WHAT TO WORK ON
Check each line of the material below for "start" and copy those where it appears.

SOURCE RECORDS
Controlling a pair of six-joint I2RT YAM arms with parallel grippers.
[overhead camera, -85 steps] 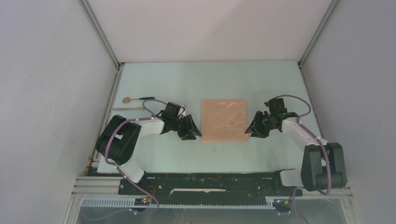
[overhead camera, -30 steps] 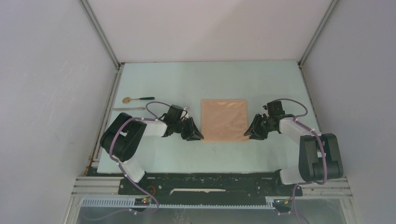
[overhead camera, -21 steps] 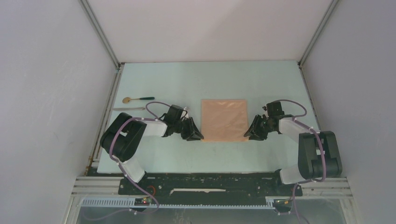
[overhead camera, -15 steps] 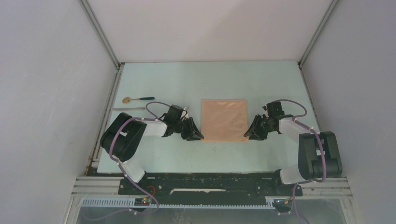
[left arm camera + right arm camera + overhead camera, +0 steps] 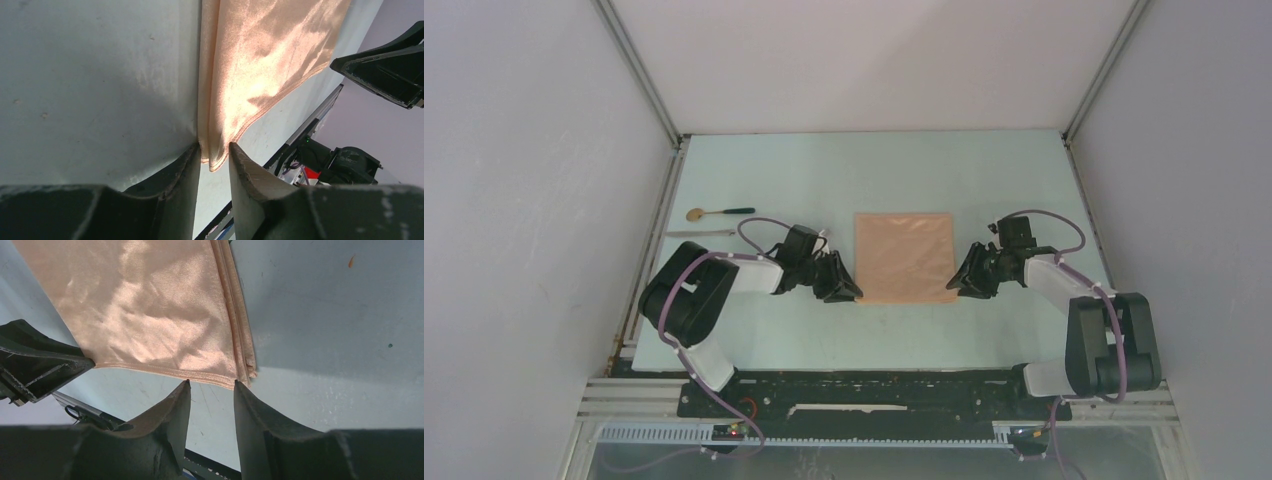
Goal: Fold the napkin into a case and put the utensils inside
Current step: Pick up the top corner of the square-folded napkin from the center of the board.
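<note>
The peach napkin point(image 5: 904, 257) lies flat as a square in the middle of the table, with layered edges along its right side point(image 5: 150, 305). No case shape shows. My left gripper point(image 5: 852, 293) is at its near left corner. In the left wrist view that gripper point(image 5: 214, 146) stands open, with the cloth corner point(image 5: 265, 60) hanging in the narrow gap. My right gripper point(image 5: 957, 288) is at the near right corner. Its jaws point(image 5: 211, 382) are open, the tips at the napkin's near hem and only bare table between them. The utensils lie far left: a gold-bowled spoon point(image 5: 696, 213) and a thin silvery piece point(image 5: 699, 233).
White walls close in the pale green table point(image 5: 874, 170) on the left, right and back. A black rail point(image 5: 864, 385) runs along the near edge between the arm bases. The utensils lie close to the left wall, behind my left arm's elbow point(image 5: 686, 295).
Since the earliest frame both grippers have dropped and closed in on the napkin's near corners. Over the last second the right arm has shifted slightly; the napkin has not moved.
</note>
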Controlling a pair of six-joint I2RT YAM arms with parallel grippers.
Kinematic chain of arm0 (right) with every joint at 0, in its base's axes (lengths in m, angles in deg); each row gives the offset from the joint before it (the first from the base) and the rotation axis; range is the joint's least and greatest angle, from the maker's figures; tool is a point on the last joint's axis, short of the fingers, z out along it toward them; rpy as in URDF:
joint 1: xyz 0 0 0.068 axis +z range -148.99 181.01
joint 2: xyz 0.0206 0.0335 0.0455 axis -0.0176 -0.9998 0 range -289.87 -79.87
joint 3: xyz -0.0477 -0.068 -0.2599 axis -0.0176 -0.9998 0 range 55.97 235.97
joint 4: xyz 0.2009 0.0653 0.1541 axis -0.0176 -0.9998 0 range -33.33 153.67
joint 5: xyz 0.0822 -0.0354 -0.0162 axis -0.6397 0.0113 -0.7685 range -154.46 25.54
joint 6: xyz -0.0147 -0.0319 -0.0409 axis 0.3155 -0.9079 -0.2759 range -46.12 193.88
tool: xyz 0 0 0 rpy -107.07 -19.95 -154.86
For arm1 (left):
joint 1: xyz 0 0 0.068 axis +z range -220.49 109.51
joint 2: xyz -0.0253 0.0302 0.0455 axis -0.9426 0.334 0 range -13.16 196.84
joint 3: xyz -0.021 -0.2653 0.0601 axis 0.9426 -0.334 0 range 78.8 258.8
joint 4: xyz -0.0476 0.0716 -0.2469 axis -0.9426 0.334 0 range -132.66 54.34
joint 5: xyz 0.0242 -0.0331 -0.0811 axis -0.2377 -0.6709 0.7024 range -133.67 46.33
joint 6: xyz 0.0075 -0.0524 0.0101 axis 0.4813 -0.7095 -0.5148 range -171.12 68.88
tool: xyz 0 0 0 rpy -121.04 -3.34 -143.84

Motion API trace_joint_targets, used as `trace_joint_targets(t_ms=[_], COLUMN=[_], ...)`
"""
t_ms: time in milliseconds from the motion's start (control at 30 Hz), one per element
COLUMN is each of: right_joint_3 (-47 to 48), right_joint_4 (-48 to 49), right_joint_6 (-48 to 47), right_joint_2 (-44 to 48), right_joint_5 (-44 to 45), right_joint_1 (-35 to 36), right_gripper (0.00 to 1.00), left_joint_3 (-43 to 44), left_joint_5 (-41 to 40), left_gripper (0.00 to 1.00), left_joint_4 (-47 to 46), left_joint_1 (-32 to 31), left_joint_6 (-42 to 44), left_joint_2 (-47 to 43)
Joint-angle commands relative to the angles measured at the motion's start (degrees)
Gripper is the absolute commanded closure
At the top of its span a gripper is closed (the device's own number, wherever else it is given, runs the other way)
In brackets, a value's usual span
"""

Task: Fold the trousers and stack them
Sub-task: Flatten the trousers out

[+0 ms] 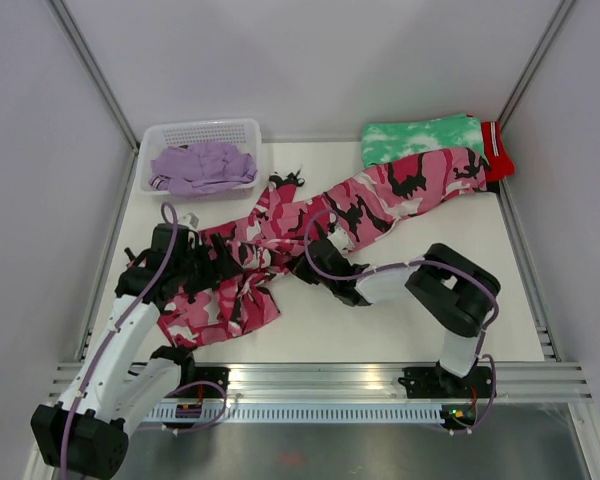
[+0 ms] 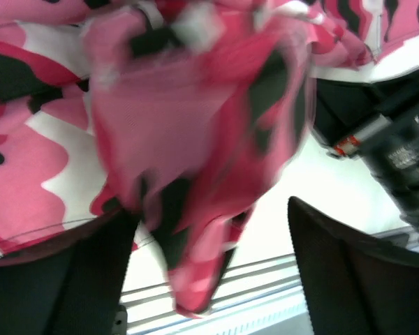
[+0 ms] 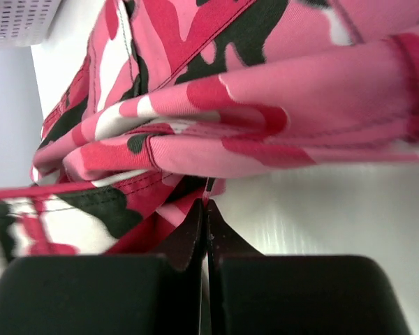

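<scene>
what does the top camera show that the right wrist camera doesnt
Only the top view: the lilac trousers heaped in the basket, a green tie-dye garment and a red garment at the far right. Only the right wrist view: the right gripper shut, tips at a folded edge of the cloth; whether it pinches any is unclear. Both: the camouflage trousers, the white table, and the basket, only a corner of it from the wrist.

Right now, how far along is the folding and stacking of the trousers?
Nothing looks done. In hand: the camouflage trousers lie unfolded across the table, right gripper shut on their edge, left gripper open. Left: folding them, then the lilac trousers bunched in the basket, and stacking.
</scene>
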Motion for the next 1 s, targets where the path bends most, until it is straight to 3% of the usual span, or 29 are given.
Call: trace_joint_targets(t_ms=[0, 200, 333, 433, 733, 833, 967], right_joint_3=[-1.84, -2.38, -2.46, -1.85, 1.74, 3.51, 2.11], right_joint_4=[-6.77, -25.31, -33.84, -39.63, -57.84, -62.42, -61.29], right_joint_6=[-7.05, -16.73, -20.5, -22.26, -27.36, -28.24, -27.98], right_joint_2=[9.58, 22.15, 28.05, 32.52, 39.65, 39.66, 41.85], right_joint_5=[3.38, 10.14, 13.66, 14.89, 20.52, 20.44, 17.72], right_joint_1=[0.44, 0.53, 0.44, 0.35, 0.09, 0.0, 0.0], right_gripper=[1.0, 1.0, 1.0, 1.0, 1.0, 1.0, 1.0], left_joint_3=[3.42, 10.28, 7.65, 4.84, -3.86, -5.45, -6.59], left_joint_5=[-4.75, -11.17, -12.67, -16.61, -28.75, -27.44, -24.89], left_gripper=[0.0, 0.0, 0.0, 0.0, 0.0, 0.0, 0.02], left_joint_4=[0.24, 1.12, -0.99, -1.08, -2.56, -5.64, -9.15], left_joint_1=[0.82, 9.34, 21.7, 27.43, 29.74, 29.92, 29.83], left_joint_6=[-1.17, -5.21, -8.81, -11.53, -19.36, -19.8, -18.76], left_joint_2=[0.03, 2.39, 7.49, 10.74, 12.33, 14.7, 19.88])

ANSWER TO THIS EXERCISE
t_ms: time in milliseconds from the motion's start (control at 30 Hz), one per element
Joint-angle commands relative to the angles measured at the motion's start (degrees)

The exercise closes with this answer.